▸ **How to complete this task**:
The answer must consist solely of the lines from the one with "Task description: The" through the last line of the data, copied exactly, with no pictures.

[Collection entries]
^^^^^^^^

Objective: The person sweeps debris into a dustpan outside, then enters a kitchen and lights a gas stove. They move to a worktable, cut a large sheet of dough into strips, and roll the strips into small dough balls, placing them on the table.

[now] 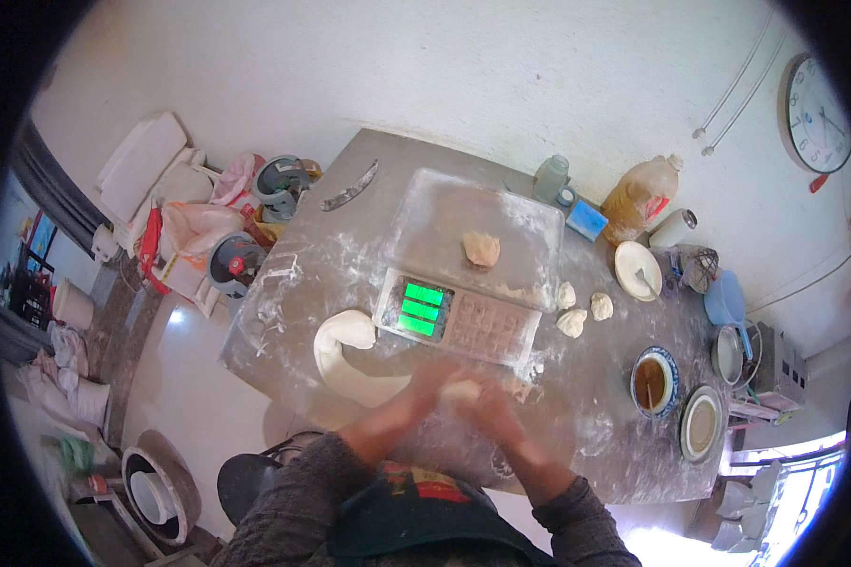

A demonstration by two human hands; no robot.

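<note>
A thick, pale dough rope [336, 364] curves over the floured table, and its right end runs into my left hand [424, 389]. My right hand [490, 408] is close beside the left, in front of the scale. Pale dough [460, 389] shows between the two hands. Both hands are blurred, so their separate fingers are not clear, but they appear closed around the dough. A digital scale [492, 326] with a lit green display stands just beyond. On its floury, clear tray [430, 222] lies a yellowish lump [481, 249]. Several small dough pieces [571, 323] lie right of the scale.
A curved blade [350, 185] lies at the table's far left. Along the right stand an oil jug [641, 200], a blue sponge [587, 220], a plate [637, 271], a bowl of brown liquid [669, 364] and another bowl [701, 425]. Bags and buckets [234, 265] crowd the left.
</note>
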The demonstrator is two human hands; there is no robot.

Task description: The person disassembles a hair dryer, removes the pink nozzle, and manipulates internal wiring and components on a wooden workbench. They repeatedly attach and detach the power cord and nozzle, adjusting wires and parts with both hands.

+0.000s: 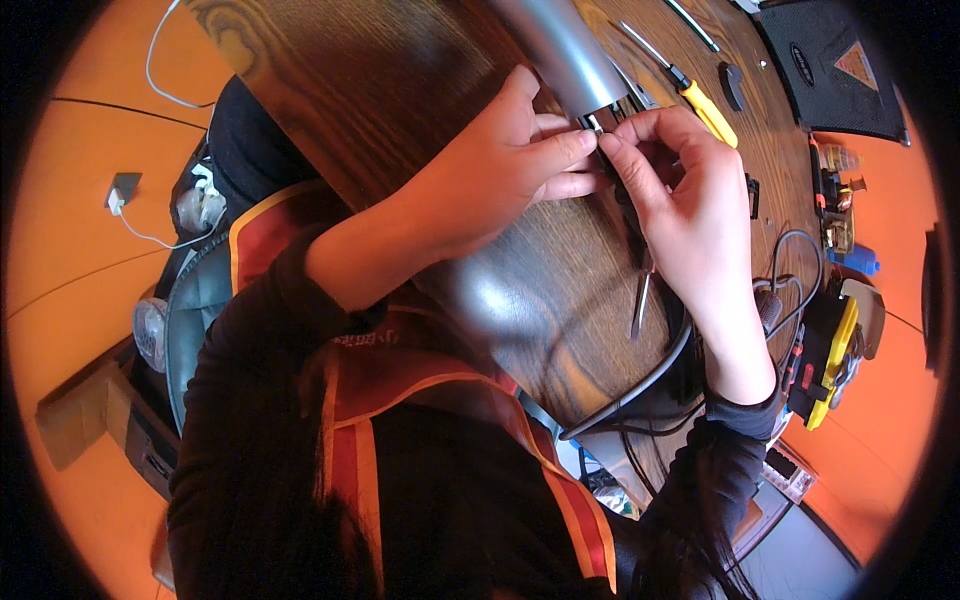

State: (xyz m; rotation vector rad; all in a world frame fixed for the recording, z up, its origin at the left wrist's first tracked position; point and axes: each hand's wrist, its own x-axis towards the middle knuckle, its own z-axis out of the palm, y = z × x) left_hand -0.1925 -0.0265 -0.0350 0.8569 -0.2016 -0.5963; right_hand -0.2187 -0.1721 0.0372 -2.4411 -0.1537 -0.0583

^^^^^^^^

▸ **Result for this task**:
Task description: The person disassembles a hair dryer, removes the pink nozzle, and manipulates internal wiring and components on a wooden workbench. They repeatedly attach and detach the power cord and nozzle, adjusting wires and parts with both hands.

+0.000s: 

State: (xyz m; rotation vector rad; all in a world frame fixed for the recording, z up, its origin at the left wrist's first tracked position; point and axes: each hand's wrist, its own x-axis towards the middle knuckle, its own z-axis out of the palm, y = z × x) left_hand -0.1925 -0.0265 -0.0350 0.8569 -0.2016 -0.5963; right_hand -0.2187 -0.1721 0.0372 -2.4411 -0.1537 -0.0583

The exercise contains no remaining tasks.